Se quello che avvenne negli anni 70 fu una rottamazione di fatto  senza essere preceduta da una elaborazione teorica, e quindi senza la consapevolezza di realizzare un precedente importante, nel 2007 fu fatta una analisi proprio su quello che rimaneva del vecchio PARTITO  COMUNISTA, quando si chiamava ancora Pds.  
Secondo questa analisi di Giovanni Muti, vice sindaco a Rio Marina e socio fondatore del neonato gruppo di rottamatori elbani, i dirigenti del partito non erano più in grado di capire la nuova realtà ed  “andavano rottamati” ..  E’ la  prima  volta  che  il termine  “Rottamazione“ viene utilizzato per indicare l’ eliminazione di una  classe dirigente politica. E siccome era riferita ai dirigenti  dell’allora Pds cioè, dell’attuale Partito Democratico, non si vedono differenze con l’analisi che Renzi avrebbe fatto alcuni anni dopo.    
Ecco il  testo 
“... Questi dirigenti non sono più compatibili con la realtà, perché non sono in grado di interpretarne i problemi. Sono come dei computers che non riconoscono i nuovi programmi. Sono inutili e dannosi e andrebbero politicamente rottamati
(Teletirrenoelba martedì 6 novembre venerdì 27 novembre 2007)

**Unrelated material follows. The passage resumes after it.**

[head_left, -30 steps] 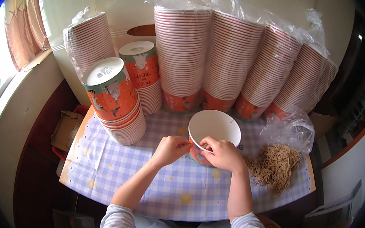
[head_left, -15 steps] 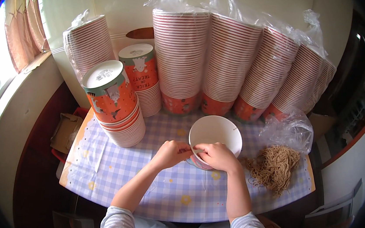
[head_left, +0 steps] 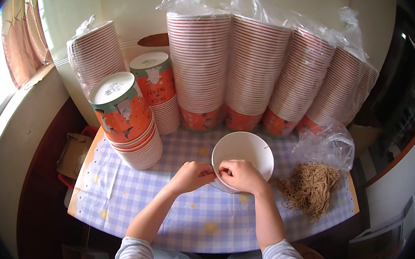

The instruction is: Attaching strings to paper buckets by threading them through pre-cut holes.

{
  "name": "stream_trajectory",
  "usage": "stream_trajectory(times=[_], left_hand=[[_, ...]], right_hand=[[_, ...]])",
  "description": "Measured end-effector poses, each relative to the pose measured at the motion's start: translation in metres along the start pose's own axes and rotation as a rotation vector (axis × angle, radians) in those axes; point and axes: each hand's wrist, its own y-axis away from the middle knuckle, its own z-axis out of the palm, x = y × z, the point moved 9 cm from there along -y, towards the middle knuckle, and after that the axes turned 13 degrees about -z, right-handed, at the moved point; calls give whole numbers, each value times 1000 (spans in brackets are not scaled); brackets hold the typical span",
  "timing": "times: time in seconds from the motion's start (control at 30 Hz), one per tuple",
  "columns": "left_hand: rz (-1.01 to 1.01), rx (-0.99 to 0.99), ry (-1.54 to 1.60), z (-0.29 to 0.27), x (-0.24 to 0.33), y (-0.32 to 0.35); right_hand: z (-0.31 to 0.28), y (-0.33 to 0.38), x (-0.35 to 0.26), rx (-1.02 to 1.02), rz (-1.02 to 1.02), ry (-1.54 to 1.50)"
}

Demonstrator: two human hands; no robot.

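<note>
A paper bucket (head_left: 246,147), white inside with a printed outside, stands upright near the middle of the table. My left hand (head_left: 194,177) is at the outer side of its near-left rim, fingertips pinched together. Over that same rim reaches my right hand (head_left: 241,175), its fingers curled closed just inside the bucket. Whatever the fingertips hold is too small or hidden to make out. At the far-right rim a small bit of cord (head_left: 266,147) shows. To the right of the bucket lies a loose heap of tan cords (head_left: 311,189).
Tall nested stacks of paper buckets (head_left: 196,63) in clear plastic line the back. At the left, upside-down orange buckets (head_left: 124,116) stand stacked. A crumpled plastic bag (head_left: 328,143) lies behind the cords. A checked cloth (head_left: 168,220) covers the table; a cardboard box (head_left: 73,154) sits beyond its left edge.
My right hand has shifted slightly up and left at the rim, its fingers now more curled inside the bucket. My left hand stays beside the rim. The whole view has shifted a little.
</note>
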Motion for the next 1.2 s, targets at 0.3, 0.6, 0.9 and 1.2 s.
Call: stream_trajectory(times=[0.3,0.6,0.9,1.2], left_hand=[[-55,-167,18,10,-8,1],[133,-588,361,28,20,21],[299,-288,279,11,40,24],[194,128,107,-8,19,11]], right_hand=[[-24,2,-8,161,21,188],[-38,6,-1,292,50,231],[-32,9,7,182,66,-40],[-31,8,7,201,73,-178]])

Rimane una questione fondamentale: ma la rottmazione degli anni 70 come funzionò? La cosa è discutibile, però c’è un dato: i cittadini la dovettero vedere come un fatto molto positivo se, alle successive  elezioni, il giovane sindaco “rottamatore” Giovanni Fratini fu  confermato a grande maggioranza, e per diverse legislature.